Just need wheel/tire, and axle set-ups.

Thanks- marc and marcus


----------



## cwbam (Feb 8, 2010)

just to keep thread moving 

parts and cars with some lists

http://www.rj-jets.com/rjjets10092012_005.htm
http://www.kc-jets.mahorkc.com/features.html
http://rt-ho.com/front ends.html

heavy axles?
and did some run 2 different brushes and or springs on the same car?


----------



## LDThomas (Nov 30, 1999)

*But, of course...*



cwbam said:


> heavy axles?
> and did some run 2 different brushes and or springs on the same car?


Heavy axles - sure. Tungsten carbide or silicon carbide - full width, as wide as the rules allow.
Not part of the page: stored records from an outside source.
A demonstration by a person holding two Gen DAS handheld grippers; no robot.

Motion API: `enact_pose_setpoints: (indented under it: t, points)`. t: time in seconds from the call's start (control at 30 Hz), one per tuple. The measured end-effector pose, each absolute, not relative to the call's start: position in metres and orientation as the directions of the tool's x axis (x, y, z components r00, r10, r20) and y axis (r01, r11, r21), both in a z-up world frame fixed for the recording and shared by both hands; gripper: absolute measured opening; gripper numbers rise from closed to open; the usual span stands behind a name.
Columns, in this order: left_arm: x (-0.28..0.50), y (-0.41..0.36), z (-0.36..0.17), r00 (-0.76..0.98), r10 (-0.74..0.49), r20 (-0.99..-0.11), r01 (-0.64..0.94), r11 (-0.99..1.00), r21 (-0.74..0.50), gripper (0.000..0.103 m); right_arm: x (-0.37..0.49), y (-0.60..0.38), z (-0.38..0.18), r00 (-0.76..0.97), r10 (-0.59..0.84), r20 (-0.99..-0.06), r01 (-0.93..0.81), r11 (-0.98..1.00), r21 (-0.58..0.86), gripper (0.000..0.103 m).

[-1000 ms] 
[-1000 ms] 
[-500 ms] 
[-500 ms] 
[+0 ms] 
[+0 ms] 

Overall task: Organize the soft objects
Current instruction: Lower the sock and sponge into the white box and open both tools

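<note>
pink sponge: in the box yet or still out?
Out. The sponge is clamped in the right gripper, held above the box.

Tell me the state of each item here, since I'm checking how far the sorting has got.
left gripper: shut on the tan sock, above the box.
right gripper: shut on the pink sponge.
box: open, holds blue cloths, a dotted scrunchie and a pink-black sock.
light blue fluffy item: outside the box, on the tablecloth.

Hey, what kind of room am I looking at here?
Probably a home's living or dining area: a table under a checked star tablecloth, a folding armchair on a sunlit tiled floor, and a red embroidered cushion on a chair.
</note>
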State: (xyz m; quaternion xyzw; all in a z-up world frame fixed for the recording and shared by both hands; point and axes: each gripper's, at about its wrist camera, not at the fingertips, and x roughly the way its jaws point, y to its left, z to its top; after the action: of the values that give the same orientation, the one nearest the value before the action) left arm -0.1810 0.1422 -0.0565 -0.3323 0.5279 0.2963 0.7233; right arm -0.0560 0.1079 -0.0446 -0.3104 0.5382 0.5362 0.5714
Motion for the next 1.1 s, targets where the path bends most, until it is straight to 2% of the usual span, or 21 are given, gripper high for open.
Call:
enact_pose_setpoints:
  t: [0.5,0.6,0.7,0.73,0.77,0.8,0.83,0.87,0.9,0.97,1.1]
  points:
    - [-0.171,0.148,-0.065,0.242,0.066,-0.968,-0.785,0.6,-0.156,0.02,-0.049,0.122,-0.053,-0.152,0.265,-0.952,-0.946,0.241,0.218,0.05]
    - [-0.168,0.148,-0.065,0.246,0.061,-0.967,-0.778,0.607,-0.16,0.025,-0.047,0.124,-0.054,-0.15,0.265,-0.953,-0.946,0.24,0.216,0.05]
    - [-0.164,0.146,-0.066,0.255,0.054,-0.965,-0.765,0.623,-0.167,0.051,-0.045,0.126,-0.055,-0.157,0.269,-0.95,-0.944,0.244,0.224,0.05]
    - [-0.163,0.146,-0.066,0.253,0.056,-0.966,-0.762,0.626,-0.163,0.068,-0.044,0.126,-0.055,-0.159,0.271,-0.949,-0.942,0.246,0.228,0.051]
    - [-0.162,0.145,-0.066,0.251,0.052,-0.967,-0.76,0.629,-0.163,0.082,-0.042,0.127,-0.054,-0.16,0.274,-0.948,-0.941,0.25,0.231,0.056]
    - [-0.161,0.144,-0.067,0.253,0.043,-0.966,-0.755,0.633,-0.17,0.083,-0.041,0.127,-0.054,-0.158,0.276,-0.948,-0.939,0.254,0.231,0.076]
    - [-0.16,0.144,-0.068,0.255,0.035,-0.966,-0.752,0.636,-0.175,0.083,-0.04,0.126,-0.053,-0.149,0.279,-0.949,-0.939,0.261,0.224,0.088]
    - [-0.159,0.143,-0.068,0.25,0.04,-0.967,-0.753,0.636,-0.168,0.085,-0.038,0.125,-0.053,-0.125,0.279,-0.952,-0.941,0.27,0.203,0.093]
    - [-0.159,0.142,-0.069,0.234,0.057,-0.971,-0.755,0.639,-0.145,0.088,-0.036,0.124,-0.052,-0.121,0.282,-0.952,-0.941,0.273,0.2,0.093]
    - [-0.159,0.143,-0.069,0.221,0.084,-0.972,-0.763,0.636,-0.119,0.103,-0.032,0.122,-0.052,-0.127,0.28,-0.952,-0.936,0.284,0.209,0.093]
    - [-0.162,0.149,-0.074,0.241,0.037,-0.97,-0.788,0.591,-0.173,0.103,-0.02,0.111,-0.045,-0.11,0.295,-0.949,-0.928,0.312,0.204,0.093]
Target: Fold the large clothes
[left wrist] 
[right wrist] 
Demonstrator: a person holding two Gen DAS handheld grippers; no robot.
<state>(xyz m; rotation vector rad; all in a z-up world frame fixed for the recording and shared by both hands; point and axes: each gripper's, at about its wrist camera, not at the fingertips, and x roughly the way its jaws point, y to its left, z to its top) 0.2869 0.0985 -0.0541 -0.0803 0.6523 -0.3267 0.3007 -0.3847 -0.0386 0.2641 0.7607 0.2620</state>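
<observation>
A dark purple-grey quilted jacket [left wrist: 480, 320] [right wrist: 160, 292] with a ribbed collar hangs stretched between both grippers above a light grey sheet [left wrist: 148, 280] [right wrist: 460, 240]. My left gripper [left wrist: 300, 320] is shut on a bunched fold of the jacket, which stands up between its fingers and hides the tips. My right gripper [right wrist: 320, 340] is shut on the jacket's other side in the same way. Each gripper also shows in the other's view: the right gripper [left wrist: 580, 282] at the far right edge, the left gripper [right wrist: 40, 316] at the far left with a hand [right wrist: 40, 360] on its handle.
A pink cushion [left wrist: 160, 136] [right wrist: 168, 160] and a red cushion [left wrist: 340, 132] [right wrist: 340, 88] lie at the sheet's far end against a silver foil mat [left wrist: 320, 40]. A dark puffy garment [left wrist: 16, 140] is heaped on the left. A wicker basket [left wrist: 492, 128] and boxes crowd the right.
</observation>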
2 Different brushes - sure. Wizzard in front - Slottech in back

2 different shoes - sure. Depends on the track, but try one BSRT/one Slottech or one Wizzard/one Slottech


----------



## swamibob (Jan 20, 2009)

Hello Marc and Marcus:

I've used front ends from Balls Out, Wizzard, BRP and RTHO. Had the best luck with the RTHO heavy front. Tungsten axels, I use welding rod cut to length. It's ground, smooth and works really well. 

I run my fronts around .310" give or take for track conditions. Some tracks have higher rails, so I use a little bigger o-ring.

Tires are always the toughest choice for me. I've run all the popular brands in many different compounds. Again, track conditions really are the deciding factor on what I run. Height wise I try to run the rears around .334" to .338" depending on rail height. My current favorite tires are from Slade Brown. I believe Dennis at Balls Out is selling them. They are also available on Ebay, I've been told. I especially like the greys for most plastic tracks that have been prepared, cleaned and wd 40'd, or possibly the greens if the track is a bit slicker.

Tom


----------



## smokinHOs (May 30, 2006)

Great info! Thanks.. That's what I have been looking for. Building these cars is tough enough as it is, knowing where to start on tire sizes and set-ups others have tried makes it so much easier..!

-marc and marcus


----------